# New Section : One On One Debates Is Launched



## Admin (Dec 3, 2006)

*Guru fateh ji,*

*We have an important announcement to make to fellow SPNers.*: 

This idea originated from the feedback of our esteemed member Bijla Singh Ji's apprehension that SPN is not a gr8 place for one on one discussions. Well, there is always a room for an improvement and taking que from his suggesttion this new section called "*One on One Debates*" has been launched.

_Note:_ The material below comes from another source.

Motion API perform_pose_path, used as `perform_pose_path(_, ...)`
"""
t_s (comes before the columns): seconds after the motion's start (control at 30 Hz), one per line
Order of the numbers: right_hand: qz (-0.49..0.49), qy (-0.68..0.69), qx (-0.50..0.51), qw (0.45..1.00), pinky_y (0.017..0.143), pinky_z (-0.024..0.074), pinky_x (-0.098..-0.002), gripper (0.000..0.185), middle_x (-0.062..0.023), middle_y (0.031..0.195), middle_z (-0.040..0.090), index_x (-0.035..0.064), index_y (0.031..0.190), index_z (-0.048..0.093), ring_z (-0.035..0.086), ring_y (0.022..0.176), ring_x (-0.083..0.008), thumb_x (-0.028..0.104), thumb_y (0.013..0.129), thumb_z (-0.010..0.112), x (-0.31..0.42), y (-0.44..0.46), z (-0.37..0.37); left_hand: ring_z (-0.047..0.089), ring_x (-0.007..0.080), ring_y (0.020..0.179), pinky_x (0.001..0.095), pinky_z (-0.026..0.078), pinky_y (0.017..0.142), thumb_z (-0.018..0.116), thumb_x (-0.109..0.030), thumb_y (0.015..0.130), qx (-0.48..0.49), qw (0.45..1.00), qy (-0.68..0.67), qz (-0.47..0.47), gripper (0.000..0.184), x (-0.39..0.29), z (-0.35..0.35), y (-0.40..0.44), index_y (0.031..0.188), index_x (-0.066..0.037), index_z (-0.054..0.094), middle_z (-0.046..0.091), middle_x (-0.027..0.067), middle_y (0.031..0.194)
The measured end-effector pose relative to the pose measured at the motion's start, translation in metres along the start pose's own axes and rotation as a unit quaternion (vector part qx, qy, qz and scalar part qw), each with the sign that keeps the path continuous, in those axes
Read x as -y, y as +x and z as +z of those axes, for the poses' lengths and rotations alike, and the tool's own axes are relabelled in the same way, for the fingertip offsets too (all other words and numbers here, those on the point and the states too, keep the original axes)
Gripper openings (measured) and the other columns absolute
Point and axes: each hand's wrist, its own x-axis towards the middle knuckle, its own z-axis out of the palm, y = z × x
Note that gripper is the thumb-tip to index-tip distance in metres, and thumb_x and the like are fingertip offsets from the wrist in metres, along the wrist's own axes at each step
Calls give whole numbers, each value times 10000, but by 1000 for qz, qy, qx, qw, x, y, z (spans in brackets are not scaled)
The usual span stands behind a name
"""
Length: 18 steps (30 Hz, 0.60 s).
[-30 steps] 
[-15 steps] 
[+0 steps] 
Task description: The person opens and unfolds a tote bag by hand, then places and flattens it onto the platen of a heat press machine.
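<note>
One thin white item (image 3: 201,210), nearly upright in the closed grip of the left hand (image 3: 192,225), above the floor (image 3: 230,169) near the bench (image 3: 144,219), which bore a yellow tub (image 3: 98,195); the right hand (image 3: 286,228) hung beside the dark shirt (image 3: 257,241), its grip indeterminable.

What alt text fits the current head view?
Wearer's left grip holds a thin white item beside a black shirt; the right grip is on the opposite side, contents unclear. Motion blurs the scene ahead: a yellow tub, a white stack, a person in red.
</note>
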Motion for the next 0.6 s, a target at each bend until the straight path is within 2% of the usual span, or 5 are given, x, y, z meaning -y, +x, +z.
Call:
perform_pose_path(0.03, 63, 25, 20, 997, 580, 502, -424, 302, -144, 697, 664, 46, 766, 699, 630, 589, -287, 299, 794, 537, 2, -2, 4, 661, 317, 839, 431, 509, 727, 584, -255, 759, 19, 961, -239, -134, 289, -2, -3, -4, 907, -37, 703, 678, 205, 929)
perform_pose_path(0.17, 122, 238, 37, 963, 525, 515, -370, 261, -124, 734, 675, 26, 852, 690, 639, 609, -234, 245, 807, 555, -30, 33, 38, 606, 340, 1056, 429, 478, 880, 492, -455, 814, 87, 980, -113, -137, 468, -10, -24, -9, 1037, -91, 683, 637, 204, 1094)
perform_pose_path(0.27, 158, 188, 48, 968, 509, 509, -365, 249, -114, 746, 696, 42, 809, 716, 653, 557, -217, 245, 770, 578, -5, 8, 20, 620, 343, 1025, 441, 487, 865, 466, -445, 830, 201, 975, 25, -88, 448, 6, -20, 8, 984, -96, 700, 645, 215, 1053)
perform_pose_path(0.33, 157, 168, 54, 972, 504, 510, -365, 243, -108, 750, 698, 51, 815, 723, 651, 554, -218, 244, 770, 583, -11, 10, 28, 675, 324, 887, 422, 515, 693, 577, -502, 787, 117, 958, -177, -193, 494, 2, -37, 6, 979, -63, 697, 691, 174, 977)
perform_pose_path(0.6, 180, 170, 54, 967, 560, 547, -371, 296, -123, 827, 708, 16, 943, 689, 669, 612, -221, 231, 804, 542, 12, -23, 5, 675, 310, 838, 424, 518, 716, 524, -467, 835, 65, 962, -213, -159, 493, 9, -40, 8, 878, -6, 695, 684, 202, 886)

This section will only allow discussions with whom the topic starter would like to debate. Fellow members, ofcourse, can read the messages but will not be able to post in this section until and unless the topic starter wishes to do so. You may have to request the topic starter to be able to participate in such debates. The easy steps to start your one on discussion are as follows:

1. Go to Forum : One on One Debates
2. Click "Start New Topic"
3. Enter the information as you would generally do.
4. After entering your topic name and content, at the end there is option to enter Enrollment Numbers of the members with whom you would like to debate a topic. *Enrollment Numbers* are easily visible under the name of the member in all the forums. What you have to do is remember the Enrollment numbers of the member and put those numeric numbers in the option for Private Debates. Please let us know if face any difficulty in starting such topics.
5. The discretion of allowing new members to participate in the debate purely lies in the hands of topic starter. So, if you feel you have something important to add to the discussion then you may have to request the topic starter to add your enrollment number in that topic.
6. Administrator and Forum Leaders can participate without any restriction.

So, if you have some topic in mind that you would like to debate with any member, this is the right place to do. 
We hope this resolves some of the concerns by our esteemed members. 

Enjoy!!


----------------------------------------
----------------------------------------


----------------------------------------
----------------------------------------


----------